La carte des adoptions internationales par département français confirme la tendance à long terme d’une forte adoption autour de la Bretagne, hormis les très grandes métropoles.
Les adoptions intra familiales représentent en 2017 6% du nombre de visas accordés, en provenance pour l’essentiel des pays d’Afrique. Une quinzaine d’enfants ont plus de quinze ans, ce qui indique qu’il ne peut s’agir que d’adoptions simples, relativement rares au niveau international, mais peut-être faut-il y voir un phénomène émergent, montrant la compatibilité de l’aspect international avec le maintien des liens avec la famille d’origine.

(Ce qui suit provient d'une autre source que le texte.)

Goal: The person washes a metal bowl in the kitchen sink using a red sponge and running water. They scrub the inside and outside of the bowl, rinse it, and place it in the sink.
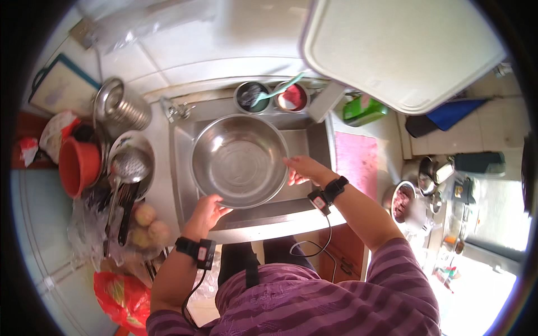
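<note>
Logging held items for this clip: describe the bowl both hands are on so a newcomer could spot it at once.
Find the steel sink at centre. The big steel bowl fills its basin, with the left hand on its near rim and the right hand on its right rim. It is empty and far wider than the two small cups behind it.

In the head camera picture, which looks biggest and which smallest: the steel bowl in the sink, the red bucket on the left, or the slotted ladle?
Largest to smallest as they look here:
1. Steel bowl, held at its rim by both hands
2. Red bucket
3. Slotted ladle, counting its round head only

The bucket sits near the curved picture edge, so its true size is unsure.
</note>
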Demonstrator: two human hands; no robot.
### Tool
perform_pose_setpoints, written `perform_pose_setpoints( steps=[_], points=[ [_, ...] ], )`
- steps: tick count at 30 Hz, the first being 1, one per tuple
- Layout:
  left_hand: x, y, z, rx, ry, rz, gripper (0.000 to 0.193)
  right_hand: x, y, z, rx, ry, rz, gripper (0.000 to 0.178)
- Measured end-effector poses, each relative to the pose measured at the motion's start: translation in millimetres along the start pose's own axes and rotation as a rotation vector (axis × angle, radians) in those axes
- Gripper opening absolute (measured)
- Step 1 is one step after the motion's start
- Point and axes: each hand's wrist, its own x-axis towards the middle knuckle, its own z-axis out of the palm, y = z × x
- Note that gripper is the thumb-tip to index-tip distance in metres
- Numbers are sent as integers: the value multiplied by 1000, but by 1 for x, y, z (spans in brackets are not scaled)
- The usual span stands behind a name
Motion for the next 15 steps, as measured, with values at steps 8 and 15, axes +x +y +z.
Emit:
perform_pose_setpoints(
  steps=[8,15],
  points=[
    [-12,-12,64,109,25,-29,9,4,-3,-178,-1122,894,-665,35],
    [-17,-33,86,113,7,-48,6,41,-51,-213,-1683,1035,-529,48]
  ],
)
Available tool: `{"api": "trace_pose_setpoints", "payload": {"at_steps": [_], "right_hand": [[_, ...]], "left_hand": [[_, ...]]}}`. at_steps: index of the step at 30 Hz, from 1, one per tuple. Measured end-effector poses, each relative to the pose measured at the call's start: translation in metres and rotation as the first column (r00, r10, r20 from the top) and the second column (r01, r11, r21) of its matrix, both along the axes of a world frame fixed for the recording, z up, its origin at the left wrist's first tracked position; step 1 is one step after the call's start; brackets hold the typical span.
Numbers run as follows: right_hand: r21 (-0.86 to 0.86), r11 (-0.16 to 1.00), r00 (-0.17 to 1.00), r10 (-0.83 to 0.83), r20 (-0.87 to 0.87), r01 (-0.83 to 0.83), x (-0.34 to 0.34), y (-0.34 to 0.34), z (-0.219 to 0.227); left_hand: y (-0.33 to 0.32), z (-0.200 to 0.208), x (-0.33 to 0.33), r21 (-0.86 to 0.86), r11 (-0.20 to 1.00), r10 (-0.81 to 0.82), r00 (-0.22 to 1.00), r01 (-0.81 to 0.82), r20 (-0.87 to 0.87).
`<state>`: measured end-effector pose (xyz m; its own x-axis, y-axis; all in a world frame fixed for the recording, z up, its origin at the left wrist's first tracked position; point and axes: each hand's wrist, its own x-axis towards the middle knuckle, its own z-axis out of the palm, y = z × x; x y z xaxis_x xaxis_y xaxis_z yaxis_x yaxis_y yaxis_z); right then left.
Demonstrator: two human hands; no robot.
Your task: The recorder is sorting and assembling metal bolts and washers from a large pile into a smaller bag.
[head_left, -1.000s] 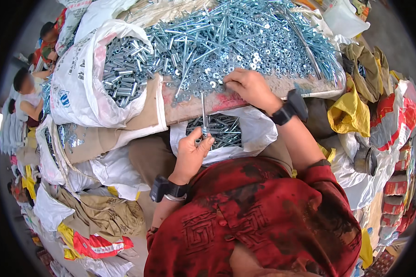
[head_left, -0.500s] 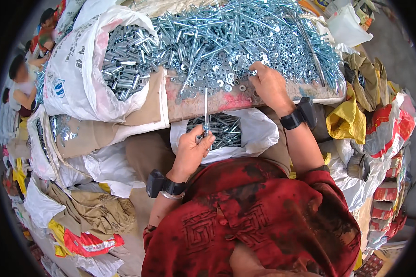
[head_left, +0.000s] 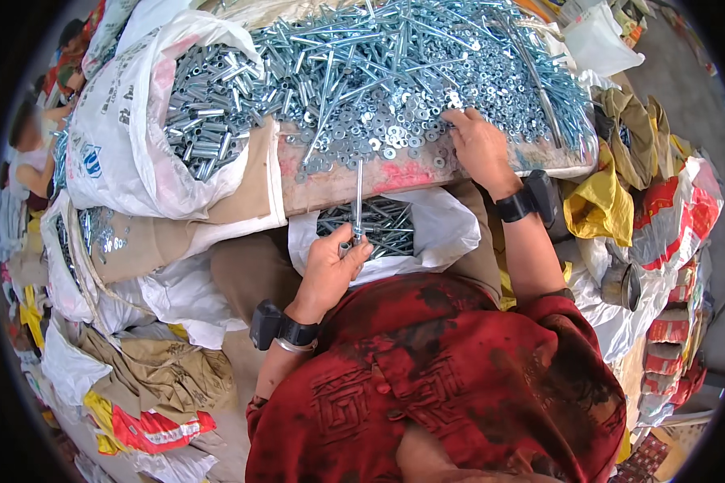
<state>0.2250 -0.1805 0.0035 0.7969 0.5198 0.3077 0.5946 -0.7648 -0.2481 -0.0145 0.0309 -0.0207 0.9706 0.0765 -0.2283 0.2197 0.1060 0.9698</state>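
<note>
My left hand (head_left: 324, 266) is closed around the lower end of a long bolt (head_left: 360, 189), which stands upright with its slim shank pointing away from me. A short metal sleeve (head_left: 345, 248) also shows between those fingers. My right hand (head_left: 483, 153) reaches over the table's near edge, its thumb and fingertips together at the heap of washers (head_left: 387, 129) and small nuts (head_left: 491, 88). Whatever those fingertips pinch is too small to make out. Under the left hand, between my legs, a white sack (head_left: 451, 229) holds many bolts (head_left: 387, 227).
Beside the heap, a white sack (head_left: 109, 153) lies open with metal sleeves (head_left: 209, 133) spilling out. Long bolts (head_left: 379, 40) are piled across the table's far side. A yellow bag (head_left: 600, 209) and a metal can (head_left: 620, 286) are at the right. Another person (head_left: 36, 149) sits far left.
My right hand has shifted slightly right and into the heap; the shiny piece earlier seen at its fingertips no longer shows. My left hand still holds the bolt upright. The whole view has shifted slightly.
</note>
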Motion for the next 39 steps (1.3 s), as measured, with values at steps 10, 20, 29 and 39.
{"api": "trace_pose_setpoints", "payload": {"at_steps": [10,20,29,39], "right_hand": [[0.355,0.932,0.997,-0.072,-0.019,0.074,0.015,-0.031,-0.004],[0.041,0.999,0.987,-0.037,0.155,0.031,0.021,0.008,-0.012],[-0.168,0.981,0.976,-0.055,0.209,0.091,0.030,-0.022,-0.027],[0.802,0.588,0.681,0.630,-0.374,-0.103,-0.076,0.021,0.058]], "left_hand": [[-0.011,0.003,0.001,0.018,0.999,-0.044,0.999,0.044,-0.001],[-0.014,0.005,0.007,0.063,0.998,-0.029,0.999,0.030,-0.022],[-0.020,-0.009,0.013,0.398,0.917,-0.104,0.944,-0.030,0.312],[-0.023,0.026,-0.002,0.519,0.854,-0.173,0.929,-0.024,0.327]]}}
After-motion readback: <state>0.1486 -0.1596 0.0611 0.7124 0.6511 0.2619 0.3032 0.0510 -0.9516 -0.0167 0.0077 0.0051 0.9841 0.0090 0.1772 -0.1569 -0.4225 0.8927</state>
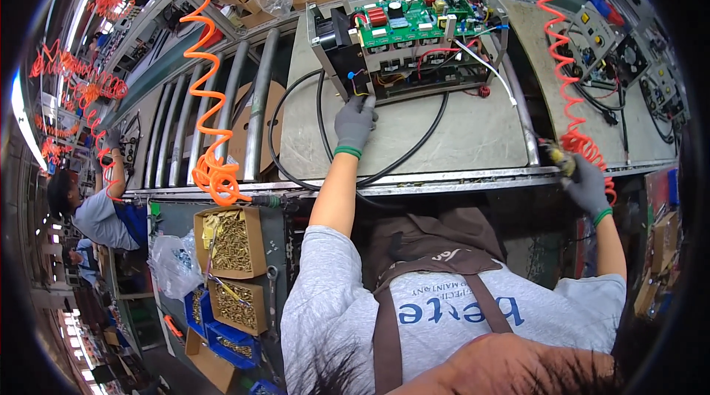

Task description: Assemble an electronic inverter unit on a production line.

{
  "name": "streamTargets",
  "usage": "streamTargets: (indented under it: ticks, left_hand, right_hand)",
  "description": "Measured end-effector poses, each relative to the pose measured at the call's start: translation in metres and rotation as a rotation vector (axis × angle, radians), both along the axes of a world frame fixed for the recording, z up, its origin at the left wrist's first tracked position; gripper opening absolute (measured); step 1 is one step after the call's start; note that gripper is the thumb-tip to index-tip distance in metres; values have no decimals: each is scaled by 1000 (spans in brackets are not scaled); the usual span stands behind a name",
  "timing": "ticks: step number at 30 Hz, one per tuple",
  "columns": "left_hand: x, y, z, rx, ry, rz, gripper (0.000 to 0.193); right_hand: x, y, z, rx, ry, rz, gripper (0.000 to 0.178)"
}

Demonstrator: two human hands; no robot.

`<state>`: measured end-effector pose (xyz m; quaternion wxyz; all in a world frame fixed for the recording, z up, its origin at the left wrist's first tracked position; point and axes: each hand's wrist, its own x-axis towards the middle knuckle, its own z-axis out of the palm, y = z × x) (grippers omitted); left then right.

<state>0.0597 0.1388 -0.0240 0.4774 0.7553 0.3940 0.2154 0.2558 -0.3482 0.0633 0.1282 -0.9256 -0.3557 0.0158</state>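
Note:
An open metal machine chassis (355, 62) with a green circuit board (399, 25) on top stands on a pale board (473, 132) across the bench. My left hand (356, 126), in a grey glove with a green cuff, grips the chassis's lower front edge near its left corner. Beside it a thick black cable (421, 145) loops over the board. My right hand (588, 188), gloved alike, is out at the bench's front right edge. Its fingers are closed around a black-and-yellow hand tool (563, 163), partly blurred, close to the red coiled air hose (551, 25).
Left of the board run metal rollers (259, 114), with an orange coiled hose (207, 62) hanging over them. Cardboard boxes of brass screws (231, 243) and blue bins (233, 343) stand at lower left. More units (592, 36) sit at right. A co-worker (103, 210) is far left.

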Motion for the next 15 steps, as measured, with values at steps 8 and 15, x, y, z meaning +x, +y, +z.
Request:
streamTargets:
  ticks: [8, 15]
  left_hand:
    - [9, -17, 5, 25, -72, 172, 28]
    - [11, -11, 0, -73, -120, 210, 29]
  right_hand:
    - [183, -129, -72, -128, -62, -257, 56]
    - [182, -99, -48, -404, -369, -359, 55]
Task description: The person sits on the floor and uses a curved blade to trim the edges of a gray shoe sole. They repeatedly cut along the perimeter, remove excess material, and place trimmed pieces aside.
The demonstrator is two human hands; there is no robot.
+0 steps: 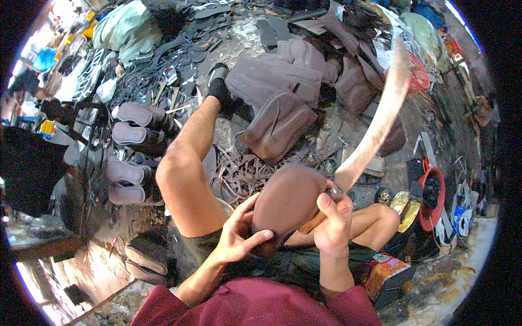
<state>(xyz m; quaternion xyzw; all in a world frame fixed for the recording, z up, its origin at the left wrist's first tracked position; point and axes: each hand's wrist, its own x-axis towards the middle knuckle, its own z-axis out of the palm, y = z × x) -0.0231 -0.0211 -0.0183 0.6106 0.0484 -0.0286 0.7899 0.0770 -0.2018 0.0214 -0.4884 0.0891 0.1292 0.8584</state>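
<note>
My left hand (239,233) is closed around the lower left side of a smooth brown shoe-shaped piece (291,198), with the thumb laid on its near end. My right hand (333,223) grips the wooden handle of a long curved knife (375,125). Its pale blade rises away from me to the upper right, blurred near the tip. The fist sits right beside the piece's right edge; whether the knife touches it I cannot tell. Below both hands are my dark shorts (304,263), and my bent left knee (176,168) is raised to the left.
Brown moulded sheets (280,125) lie heaped ahead, with narrow brown offcuts (234,174) in front of them. Several grey shoe forms (128,172) stand in pairs at left. A red basin (432,198) is at right, and dark scraps (190,41) cover the far floor.
</note>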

Enfin, les données sur l’âge des parents, sujet récurrent à l’époque du Conseil Supérieur de l’Adoption et qui perdure avec le Conseil National de Protection de l’Enfance, montrent que la proportion des plus de cinquante ans est plus importante pour les démarches par OAA que pour les démarches individuelles, mais malheureusement l’expression en pourcentage plutôt qu’en nombre ne permet pas d’affiner l’analyse. On est également étonné que le décalage d’âge des adoptants (pendant longtemps on constatait un écart d’une dizaine d’année entre l’âge médian à la première grossesse et l’âge médian à la première adoption) ne soit pas plus grand étant donné l’allongement de la procédure et le fait que parfois un second agrément soit maintenant nécessaire.
On peut se risquer à relier le sentiment de satisfaction (en tout cas tel que rapporté par la presse) de la MAI au fait que la convention de La Haye ne comporte aucun critère quantitatif permettant de jauger des effets de son application. La seule variable qui reste est celle du nombre de visas émis : moins il y a en, plus la probabilité d’un risque lié à l’adoption internationale diminue.
Mais cela ne démontre nullement la capacité des pays membres de la convention d’améliorer la protection de l’enfance dans l’ensemble des pays signataires, nonobstant le titre premier de la convention susnommée.
La réduction des adoptions internationales est un phénomène mondial depuis dix ans environ. Mais la protection de l’enfance a-t-elle progressée au niveau de chacun des pays signataires de la convention internationale ou même plus globalement au niveau mondial dans des proportions aussi significatives que la baisse des adoptions internationales ? La question reste ouverte.